Work order
Omitting all images, transcribe the listing word for word.

Data segment
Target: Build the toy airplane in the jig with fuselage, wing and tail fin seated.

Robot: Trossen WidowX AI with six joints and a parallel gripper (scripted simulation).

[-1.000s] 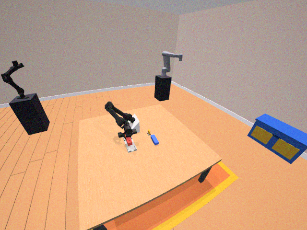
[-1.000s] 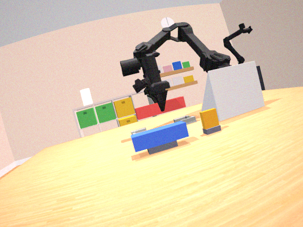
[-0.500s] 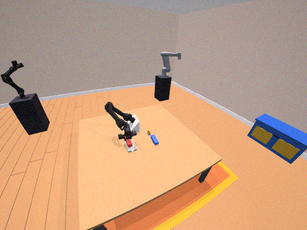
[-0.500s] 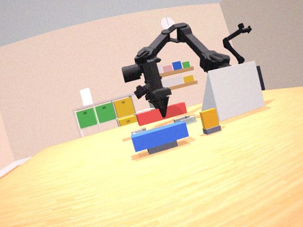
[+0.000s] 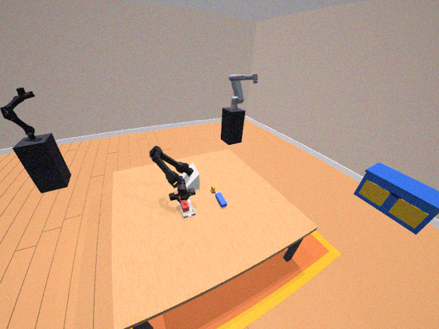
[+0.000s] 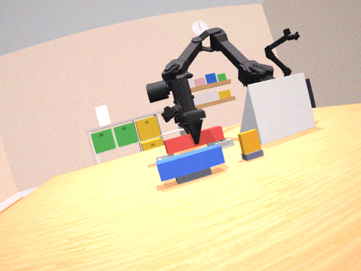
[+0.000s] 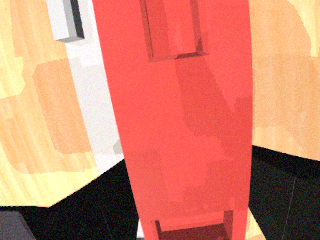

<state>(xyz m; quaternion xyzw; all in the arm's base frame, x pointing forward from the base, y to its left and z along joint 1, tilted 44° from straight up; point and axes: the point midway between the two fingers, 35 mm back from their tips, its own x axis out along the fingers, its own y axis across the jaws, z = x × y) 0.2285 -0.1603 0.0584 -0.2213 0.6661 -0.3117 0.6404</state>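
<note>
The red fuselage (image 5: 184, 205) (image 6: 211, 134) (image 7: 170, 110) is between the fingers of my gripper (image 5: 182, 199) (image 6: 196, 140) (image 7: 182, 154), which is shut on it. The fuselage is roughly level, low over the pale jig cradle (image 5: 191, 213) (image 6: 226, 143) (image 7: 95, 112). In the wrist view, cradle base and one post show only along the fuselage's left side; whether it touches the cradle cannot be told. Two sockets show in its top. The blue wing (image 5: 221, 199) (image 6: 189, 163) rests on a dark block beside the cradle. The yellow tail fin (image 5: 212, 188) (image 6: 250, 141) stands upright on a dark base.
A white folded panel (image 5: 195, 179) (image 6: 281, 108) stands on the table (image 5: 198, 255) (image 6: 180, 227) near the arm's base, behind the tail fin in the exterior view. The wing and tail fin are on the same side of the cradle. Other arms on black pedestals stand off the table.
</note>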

Finished task
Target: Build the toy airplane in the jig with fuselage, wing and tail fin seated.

Robot: Trossen WidowX AI with six joints and a parallel gripper (scripted simulation).

[-1.000s] 
[-1.000s] 
[-0.500s] 
[-0.500s] 
[+0.000s] 
[+0.000s] 
[+0.000s] 

<state>(xyz m; quaternion xyzw; all in the arm's base frame, x pointing forward from the base, y to its left and z along joint 1, tilted 44° from straight up; point and axes: the point midway between the two fingers, 35 mm back from their tips, its own x axis out along the fingers, its own y axis across the jaws, z = x × y) 0.2285 -0.1603 0.0584 -0.2213 0.6661 -0.3117 0.6404</state>
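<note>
The red fuselage (image 5: 184, 205) (image 6: 211, 134) (image 7: 170, 110) is between the fingers of my gripper (image 5: 182, 199) (image 6: 196, 140) (image 7: 182, 154), which is shut on it. The fuselage is roughly level, low over the pale jig cradle (image 5: 191, 213) (image 6: 226, 143) (image 7: 95, 112). In the wrist view, cradle base and one post show only along the fuselage's left side; whether it touches the cradle cannot be told. Two sockets show in its top. The blue wing (image 5: 221, 199) (image 6: 189, 163) rests on a dark block beside the cradle. The yellow tail fin (image 5: 212, 188) (image 6: 250, 141) stands upright on a dark base.
A white folded panel (image 5: 195, 179) (image 6: 281, 108) stands on the table (image 5: 198, 255) (image 6: 180, 227) near the arm's base, behind the tail fin in the exterior view. The wing and tail fin are on the same side of the cradle. Other arms on black pedestals stand off the table.
</note>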

The exercise has been finished.